- _Try it_: Line by line, set down the following material again exactly.

- _Dataset extract_:

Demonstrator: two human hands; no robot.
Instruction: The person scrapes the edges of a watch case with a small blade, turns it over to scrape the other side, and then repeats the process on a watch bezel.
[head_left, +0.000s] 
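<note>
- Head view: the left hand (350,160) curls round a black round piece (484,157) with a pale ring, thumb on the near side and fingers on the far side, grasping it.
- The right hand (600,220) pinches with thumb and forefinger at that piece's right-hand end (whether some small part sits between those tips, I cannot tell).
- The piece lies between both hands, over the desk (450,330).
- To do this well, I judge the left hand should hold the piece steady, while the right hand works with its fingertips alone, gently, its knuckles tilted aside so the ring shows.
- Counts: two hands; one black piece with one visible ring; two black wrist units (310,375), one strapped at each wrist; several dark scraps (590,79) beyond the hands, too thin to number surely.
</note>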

- _The answer_:
Demonstrator: two human hands; no robot.
Instruction: The person scrapes the edges of a watch case with a small blade, turns it over to scrape the other side, and then repeats the process on a watch bezel.
[head_left, +0.000s] 
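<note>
- Head view: the left hand (350,160) curls round a black round piece (484,157) with a pale ring, thumb on the near side and fingers on the far side, grasping it.
- The right hand (600,220) pinches with thumb and forefinger at that piece's right-hand end (whether some small part sits between those tips, I cannot tell).
- The piece lies between both hands, over the desk (450,330).
- To do this well, I judge the left hand should hold the piece steady, while the right hand works with its fingertips alone, gently, its knuckles tilted aside so the ring shows.
- Counts: two hands; one black piece with one visible ring; two black wrist units (310,375), one strapped at each wrist; several dark scraps (590,79) beyond the hands, too thin to number surely.
</note>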

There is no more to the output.